Not overly excited about his overall numbers, what Mack is thrilled about was learning how to deal with the daily grind of playing everyday for an entire season and he believes he can take what he learned in 2010 into a rebound season next year.

"Sometimes people get into their slumps and they don't know exactly what they're doing wrong, but as the season went on and I struggled I started to realize quicker what I needed to work on and what I needed to change.

"I just need to hit better and continue the power numbers, and be a consistent hitter all year long, all the way through."














2010 Charleston .252 424 20 12 56 52 5 46 99 .333 .408
2009 Staten Island .306 232 19 7 41 27 2 21 44 .372 .513

Batting and Power. Even when he hit over .300 in his debut season, Mack was still more of a pull-hitter whose swing had a tendency to get a little long. Playing in 'The Joe' for half of his games definitely worked against him as it gave him a good excuse to stay away from the gaps and that's where his game actually the gaps. He does have good opposite field power, which is a bit of a rarity at the lower minor league levels, but he's the kind of hitter who needs to focus on going the other way a lot more to get the most out of his game.

Base Running and Speed. Mack is not really a factor on the bases and doesn't project to have much of an impact there going forward either.
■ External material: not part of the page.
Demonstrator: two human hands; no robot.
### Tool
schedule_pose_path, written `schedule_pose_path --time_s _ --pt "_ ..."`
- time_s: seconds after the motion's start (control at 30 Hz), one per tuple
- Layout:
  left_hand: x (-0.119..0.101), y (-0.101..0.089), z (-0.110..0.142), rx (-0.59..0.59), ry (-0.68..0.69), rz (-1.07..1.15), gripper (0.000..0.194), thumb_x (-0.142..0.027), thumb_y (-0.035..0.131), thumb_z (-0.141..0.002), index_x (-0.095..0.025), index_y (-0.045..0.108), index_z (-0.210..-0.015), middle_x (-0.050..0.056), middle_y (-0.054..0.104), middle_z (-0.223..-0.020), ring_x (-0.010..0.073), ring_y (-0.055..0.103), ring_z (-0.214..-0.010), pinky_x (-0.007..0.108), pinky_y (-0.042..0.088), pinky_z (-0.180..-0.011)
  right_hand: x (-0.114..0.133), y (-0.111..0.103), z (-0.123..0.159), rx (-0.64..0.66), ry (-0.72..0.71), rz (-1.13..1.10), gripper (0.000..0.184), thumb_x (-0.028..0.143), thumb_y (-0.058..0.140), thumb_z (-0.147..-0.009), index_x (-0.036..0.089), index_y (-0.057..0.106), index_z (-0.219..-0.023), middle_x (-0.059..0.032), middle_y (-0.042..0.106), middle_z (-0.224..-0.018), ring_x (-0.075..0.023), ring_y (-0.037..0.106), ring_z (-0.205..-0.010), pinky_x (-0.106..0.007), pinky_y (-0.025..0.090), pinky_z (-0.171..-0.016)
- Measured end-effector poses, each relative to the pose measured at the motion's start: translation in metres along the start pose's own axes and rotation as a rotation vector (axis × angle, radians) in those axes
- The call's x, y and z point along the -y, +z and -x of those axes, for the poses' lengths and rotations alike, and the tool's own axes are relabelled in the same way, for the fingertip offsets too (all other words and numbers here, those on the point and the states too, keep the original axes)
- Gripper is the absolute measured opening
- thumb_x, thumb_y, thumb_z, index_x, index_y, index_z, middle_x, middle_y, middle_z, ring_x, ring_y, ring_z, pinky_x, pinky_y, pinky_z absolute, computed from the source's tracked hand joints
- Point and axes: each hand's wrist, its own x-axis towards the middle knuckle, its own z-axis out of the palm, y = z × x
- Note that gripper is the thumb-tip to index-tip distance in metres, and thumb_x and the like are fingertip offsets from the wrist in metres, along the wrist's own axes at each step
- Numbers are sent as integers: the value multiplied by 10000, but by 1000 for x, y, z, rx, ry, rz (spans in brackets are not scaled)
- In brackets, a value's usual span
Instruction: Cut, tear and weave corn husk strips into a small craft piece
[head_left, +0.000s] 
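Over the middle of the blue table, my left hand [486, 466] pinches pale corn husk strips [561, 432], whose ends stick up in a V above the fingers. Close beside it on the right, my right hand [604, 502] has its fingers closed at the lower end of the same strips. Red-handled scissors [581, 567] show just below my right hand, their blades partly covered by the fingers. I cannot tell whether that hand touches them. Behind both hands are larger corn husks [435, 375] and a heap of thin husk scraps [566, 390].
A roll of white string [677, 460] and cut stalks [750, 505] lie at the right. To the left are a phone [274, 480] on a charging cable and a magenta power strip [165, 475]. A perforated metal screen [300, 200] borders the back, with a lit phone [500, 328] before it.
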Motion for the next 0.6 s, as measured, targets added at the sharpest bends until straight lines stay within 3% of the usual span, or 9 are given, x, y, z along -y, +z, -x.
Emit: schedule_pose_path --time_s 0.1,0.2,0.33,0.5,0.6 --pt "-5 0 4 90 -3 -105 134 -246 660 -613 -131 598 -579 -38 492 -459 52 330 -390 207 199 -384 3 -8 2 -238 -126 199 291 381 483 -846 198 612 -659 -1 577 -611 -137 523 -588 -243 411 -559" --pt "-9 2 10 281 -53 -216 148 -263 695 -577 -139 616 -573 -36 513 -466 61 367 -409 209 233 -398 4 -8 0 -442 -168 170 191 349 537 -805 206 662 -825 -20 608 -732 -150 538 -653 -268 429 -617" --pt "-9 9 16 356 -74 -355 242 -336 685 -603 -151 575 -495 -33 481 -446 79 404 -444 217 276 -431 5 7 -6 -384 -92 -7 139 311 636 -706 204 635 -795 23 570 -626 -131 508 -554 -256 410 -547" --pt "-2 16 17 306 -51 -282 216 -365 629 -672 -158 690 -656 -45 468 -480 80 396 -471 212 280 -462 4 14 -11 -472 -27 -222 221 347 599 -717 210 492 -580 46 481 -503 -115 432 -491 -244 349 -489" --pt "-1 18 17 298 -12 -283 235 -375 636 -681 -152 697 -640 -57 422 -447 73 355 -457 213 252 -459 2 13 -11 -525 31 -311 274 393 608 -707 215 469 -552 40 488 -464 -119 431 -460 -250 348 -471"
Defense. Mack wanted to improve his speed in 2010 but that never really materialized, especially when he hurt his hamstring earlier in the year. As a result he still has a tick below average range in the outfield and is best served playing left field, but does have a pretty strong arm that could play right field too if needed.

Projection. Mack doesn't have a lot of tools to his game and as a result he's the kind of player who is going to have to hit his way up the proverbial ladder. He's too slow right now to be a serious consideration for any centerfield time and he doesn't really have the protypical body of a big league corner outfielder either. He does have above average power potential, however, enough to possibly be a reserve corner outfielder someday if he continues to hit. Improving his speed enough to man centerfield even in just emergency situations could give him more big league potential, but for now he's limited to the corners where his lack of size works against him.

ETA. N/A. Mack should open up the 2011 season with the Tampa Yankees and he'll need to improve on his consistent hitting approach to keep getting his starting opportunities.